Clinical response and remission rates were similar among the young and elderly UC patients at week 14 (75% vs. 77%, P = 0.8 and 31% vs. 24%, respectively, P = 0.85) and at week 52 (68% vs. 70%, P = 1 and 51% vs. 48%, P = 0.84) of vedolizumab therapy (Figure 1). Corticosteroid-free remission (Figure 2) and endoscopic response and remission rates (Supplementary Figure 1) were also comparable across age groups. The patients in both groups who were naive to biological therapy showed significantly higher response rates compared to patients who were exposed to biological therapy at weeks 14 and 52 (Supplementary Figure 2). In a multivariate analysis adjusting for age group, sex, disease duration, disease extent and smoking, previous use of an anti-TNF was independently negatively associated with clinical response at weeks 14 and 52 (OR 0.25, 95% CI 0.07–0.84; P = 0.025, OR 0.09, 95% CI 0.01–0.5; P = 0.006, respectively) (Table 3).
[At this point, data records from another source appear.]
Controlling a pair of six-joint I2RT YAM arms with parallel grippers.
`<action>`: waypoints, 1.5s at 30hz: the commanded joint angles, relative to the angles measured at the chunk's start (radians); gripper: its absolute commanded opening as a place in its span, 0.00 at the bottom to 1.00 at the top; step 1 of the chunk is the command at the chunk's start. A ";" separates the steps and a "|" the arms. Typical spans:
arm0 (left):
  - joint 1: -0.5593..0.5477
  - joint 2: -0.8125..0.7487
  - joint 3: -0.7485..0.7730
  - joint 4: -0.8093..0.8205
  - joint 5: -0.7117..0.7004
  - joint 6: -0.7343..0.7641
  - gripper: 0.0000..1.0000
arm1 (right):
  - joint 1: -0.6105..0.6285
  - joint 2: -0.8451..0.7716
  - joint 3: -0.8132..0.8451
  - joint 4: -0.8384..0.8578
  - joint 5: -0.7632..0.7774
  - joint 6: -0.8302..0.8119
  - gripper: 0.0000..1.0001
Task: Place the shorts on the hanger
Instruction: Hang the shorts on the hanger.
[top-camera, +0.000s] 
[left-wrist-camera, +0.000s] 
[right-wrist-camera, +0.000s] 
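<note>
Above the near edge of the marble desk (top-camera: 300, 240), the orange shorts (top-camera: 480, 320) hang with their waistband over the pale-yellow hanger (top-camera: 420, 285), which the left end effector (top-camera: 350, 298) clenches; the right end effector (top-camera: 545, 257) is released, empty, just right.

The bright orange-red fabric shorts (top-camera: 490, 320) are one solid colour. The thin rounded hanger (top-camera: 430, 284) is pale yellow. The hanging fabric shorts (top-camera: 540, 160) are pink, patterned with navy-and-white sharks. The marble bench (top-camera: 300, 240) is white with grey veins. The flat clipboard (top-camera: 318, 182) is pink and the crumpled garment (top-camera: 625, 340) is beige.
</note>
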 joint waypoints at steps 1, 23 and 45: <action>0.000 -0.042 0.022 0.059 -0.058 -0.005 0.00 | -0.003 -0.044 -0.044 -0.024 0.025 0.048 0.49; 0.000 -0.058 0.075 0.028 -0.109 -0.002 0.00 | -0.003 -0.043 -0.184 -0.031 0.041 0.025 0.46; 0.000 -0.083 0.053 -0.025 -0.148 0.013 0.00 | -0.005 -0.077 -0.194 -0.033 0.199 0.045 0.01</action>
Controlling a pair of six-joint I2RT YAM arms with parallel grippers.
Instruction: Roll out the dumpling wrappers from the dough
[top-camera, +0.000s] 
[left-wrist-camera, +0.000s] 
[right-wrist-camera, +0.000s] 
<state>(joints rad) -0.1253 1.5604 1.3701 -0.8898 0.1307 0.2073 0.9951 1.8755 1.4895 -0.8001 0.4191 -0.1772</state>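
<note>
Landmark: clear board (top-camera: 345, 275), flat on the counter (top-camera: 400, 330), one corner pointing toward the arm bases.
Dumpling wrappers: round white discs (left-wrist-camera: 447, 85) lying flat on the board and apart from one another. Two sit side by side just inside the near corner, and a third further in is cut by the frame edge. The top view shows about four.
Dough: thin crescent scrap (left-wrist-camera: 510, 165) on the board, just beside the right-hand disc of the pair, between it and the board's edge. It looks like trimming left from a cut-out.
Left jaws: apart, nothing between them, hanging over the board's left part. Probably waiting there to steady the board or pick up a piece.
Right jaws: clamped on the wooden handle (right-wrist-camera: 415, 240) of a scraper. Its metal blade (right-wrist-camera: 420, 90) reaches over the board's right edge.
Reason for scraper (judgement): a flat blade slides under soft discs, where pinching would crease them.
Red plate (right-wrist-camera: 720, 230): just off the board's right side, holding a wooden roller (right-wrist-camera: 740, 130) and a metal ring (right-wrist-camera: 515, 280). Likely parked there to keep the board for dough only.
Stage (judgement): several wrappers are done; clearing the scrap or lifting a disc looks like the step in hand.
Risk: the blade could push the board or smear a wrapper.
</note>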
Prior anti-TNF therapy was independently associated with poor clinical remission rates at both weeks 14 and 52 (OR 0.18, 95% CI 0.07–0.48; P = 0.001 and OR 0.12, 95% CI 0.03–0.43; P = 0.001, respectively). In the next multivariate analysis, performed in order to determine treatment outcomes in each of the age groups (young ≤40 years and elderly ≥60 years), following adjustment for gender, smoking, disease duration and disease behaviour, it was found that among elderly UC patients, prior anti-TNF exposure was independently associated with poor clinical remission rates at both weeks 14 and 52 (OR 0.14, 95% CI 0.03–0.56; P = 0.006 and OR 0.10, 95% CI 0.01–0.74; P = 0.024, respectively) (Table 3). This was not seen in the young UC cohort.
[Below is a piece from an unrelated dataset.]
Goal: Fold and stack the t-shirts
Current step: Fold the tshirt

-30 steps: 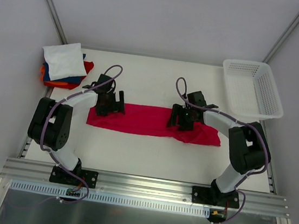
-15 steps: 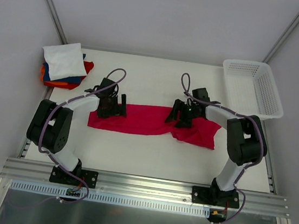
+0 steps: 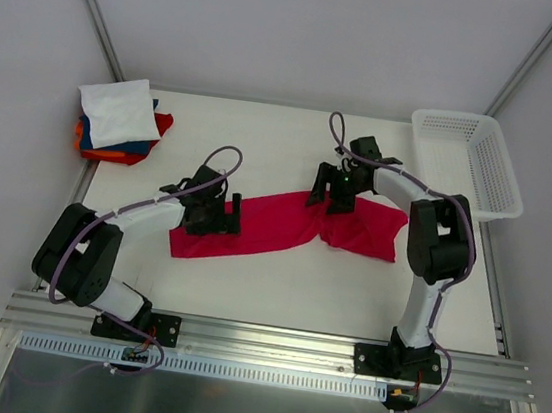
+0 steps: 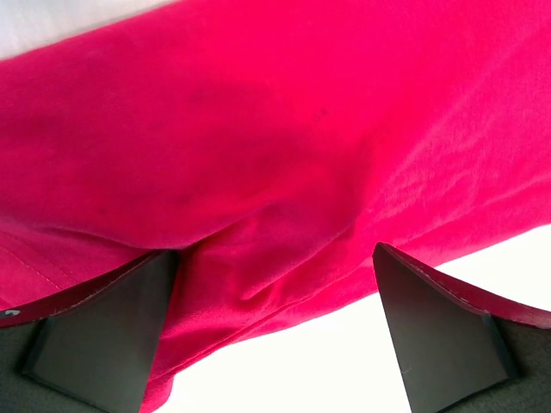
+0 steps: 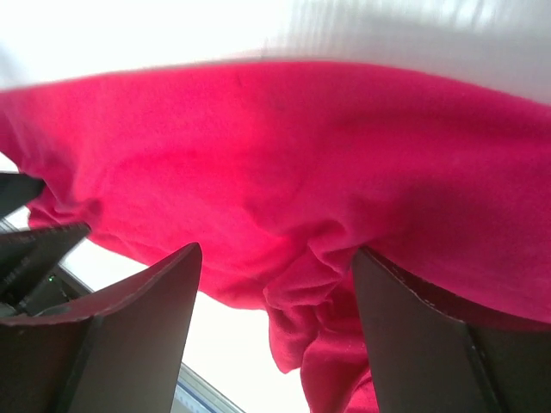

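The large crimson t-shirt (image 3: 284,226) lies stretched across the middle of the white table (image 3: 276,287), a long rumpled band that slants from near left up to far right, with its wider end on the right.

The left tool (image 3: 222,216) sits low on the shirt's left end. In the left wrist view its two dark fingers (image 4: 103,335) stand wide apart. Red cloth lies under and between them, and a shallow crease runs across the gap. The shirt's near hem and bare table show between the fingertips.

The right tool (image 3: 327,199) rests at the shirt's far edge, right of its middle. In the right wrist view its fingers (image 5: 413,335) are also apart, with a bunched ridge of red fabric (image 5: 301,172) gathered between them. The cloth touches neither finger's inner face clearly enough to call it a pinch.

A stack of folded t-shirts (image 3: 117,125), white on top over blue, orange and red, sits at the far left corner, well apart from both tools. A white mesh basket (image 3: 463,164) stands at the far right corner.
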### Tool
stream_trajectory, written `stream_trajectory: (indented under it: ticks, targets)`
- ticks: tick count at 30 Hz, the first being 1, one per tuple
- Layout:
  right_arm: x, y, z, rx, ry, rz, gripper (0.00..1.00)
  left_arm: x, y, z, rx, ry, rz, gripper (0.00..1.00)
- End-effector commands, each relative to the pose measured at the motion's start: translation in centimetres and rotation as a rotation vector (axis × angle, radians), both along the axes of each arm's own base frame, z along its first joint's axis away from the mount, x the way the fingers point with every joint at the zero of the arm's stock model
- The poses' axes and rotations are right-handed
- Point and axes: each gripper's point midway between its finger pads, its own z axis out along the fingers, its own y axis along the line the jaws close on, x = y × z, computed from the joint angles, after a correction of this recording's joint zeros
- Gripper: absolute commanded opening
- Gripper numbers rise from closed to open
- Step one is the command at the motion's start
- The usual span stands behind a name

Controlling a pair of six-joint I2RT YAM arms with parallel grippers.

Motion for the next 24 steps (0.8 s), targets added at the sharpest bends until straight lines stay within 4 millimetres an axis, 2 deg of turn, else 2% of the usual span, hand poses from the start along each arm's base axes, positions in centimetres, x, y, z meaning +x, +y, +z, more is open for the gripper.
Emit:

Adverse events among the entire patient population (Table 4 and Supplementary Table 1)

There was a total of 49 adverse events, of which 23 (16%) were in the young group and 26 (18%) were in the elderly group (P = 0.5) (Table 4). There were significantly more infections involving the nasopharynx, urinary tract, skin and vulva, as well as Clostridioides difficile infections in the elderly patients (17 (12%) vs. three (2%); P = 0.002). Treatment was halted due to urinary sepsis in only one elderly patient. One elderly patient died from small bowel obstruction, which was not thought to be related to vedolizumab. There were no differences in the rates of dermatological, rheumatological, or allergic adverse events across the age groups. There were significantly more non-specific adverse events, such as headache and myalgia, in the young cohort (11 (8%) vs. three (2%); P = 0.03). Vedolizumab was discontinued due to adverse events in six of the young patients (4%) events compared to four elderly patients (3%) (P = 0.5). The reasons for drug discontinuation were headache, worsening arthralgia, liver enzyme abnormalities and acute dyspnoea following administration, and they were similar for both groups. There were no differences in adverse event rates when the elderly population was stratified according to age in decades.

Table 4.

Adverse events in the entire patient population.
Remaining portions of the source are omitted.